**TASK BRIEF**
Print exactly what the entries say, line by line, from the first line down to the one with "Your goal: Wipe", inclusive.
____________________
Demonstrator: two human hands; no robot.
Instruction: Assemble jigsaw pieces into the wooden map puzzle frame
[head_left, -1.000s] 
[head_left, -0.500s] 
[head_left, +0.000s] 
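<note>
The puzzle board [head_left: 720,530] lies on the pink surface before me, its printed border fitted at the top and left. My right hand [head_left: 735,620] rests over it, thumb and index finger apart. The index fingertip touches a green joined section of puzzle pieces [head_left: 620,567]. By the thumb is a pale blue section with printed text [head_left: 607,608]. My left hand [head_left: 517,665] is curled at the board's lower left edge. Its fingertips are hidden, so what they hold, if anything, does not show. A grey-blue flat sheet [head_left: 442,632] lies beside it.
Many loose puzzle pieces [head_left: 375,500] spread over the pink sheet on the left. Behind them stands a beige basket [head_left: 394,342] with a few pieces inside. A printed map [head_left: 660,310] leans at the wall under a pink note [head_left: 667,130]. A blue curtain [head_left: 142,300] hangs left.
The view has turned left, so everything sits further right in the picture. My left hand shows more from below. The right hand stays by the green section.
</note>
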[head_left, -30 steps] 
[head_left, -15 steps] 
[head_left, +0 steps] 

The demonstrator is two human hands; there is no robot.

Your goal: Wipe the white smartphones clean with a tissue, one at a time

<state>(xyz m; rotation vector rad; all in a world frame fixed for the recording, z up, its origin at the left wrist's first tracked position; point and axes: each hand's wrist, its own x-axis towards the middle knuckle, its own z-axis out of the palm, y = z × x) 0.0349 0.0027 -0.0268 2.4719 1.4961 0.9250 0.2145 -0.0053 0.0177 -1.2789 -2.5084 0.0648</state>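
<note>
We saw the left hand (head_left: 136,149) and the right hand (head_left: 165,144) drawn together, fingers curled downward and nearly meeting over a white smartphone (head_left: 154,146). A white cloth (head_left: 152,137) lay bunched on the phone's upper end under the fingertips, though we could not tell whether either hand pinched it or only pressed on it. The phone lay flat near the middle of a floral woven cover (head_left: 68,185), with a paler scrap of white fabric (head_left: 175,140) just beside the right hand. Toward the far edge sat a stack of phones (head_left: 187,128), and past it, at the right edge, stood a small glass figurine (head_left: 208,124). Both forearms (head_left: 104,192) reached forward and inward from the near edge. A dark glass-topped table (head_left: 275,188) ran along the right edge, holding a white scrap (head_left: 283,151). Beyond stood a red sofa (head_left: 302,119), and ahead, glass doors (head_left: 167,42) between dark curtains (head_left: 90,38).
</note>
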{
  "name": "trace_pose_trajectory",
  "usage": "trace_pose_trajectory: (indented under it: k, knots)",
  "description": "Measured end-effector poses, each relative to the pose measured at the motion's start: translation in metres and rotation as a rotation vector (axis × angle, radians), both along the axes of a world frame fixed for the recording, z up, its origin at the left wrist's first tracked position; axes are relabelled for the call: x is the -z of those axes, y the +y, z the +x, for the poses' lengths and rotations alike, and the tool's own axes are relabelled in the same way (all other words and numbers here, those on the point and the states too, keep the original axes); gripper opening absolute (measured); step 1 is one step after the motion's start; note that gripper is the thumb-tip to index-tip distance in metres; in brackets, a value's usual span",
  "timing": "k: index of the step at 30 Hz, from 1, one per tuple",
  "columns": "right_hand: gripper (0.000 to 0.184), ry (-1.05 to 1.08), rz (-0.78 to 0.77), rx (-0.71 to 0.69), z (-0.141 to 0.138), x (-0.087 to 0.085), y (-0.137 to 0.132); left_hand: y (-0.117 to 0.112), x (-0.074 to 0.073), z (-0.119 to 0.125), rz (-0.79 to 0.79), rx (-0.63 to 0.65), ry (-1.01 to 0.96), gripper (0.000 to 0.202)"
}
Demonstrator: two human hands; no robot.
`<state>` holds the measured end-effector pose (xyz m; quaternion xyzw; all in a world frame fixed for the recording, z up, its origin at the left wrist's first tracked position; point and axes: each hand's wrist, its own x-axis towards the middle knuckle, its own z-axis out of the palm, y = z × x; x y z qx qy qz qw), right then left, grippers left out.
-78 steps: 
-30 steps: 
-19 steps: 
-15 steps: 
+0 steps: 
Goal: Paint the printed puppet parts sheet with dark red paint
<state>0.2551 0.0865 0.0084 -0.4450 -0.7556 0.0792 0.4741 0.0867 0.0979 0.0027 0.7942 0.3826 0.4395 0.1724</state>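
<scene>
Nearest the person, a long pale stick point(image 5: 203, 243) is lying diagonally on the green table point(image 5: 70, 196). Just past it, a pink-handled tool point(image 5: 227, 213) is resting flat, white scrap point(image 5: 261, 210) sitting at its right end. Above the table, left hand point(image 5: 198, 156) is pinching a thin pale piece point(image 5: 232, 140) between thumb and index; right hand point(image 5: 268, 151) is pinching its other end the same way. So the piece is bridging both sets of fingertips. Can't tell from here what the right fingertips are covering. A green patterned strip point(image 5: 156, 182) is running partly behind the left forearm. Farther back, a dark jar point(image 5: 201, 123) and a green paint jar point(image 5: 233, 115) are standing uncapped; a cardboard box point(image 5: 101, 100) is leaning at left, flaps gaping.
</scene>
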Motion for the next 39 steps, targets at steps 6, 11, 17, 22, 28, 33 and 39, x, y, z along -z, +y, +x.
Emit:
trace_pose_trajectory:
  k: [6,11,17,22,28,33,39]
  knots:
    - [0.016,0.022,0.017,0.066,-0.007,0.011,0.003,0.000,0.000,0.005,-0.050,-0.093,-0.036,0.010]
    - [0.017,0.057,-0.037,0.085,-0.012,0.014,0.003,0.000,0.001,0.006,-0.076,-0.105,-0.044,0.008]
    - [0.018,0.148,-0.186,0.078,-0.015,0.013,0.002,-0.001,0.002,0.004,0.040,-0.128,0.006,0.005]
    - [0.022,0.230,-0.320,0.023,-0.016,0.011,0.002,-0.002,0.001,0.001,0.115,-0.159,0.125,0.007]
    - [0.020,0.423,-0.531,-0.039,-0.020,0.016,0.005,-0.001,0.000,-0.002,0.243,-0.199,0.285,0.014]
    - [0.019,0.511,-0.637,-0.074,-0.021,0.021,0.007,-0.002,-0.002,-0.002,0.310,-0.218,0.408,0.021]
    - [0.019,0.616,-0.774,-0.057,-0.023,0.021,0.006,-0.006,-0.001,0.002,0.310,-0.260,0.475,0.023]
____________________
**YOUR SOLUTION**
Demonstrator: two human hands; no robot.
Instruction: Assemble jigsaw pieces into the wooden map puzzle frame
[head_left, -1.000s] 
[head_left, -0.500s] 
[head_left, +0.000s] 
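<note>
The puzzle board [head_left: 720,530] lies on the pink surface before me, its printed border fitted at the top and left. My right hand [head_left: 735,620] rests over it, thumb and index finger apart. The index fingertip touches a green joined section of puzzle pieces [head_left: 620,567]. By the thumb is a pale blue section with printed text [head_left: 607,608]. My left hand [head_left: 517,665] is curled at the board's lower left edge. Its fingertips are hidden, so what they hold, if anything, does not show. A grey-blue flat sheet [head_left: 442,632] lies beside it.
Many loose puzzle pieces [head_left: 375,500] spread over the pink sheet on the left. Behind them stands a beige basket [head_left: 394,342] with a few pieces inside. A printed map [head_left: 660,310] leans at the wall under a pink note [head_left: 667,130]. A blue curtain [head_left: 142,300] hangs left.
The view has turned left, so everything sits further right in the picture. My left hand shows more from below. The right hand stays by the green section.
</note>
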[head_left, -30 steps] 
[head_left, -15 steps] 
[head_left, +0 steps] 

The demonstrator is two human hands; there is no robot.

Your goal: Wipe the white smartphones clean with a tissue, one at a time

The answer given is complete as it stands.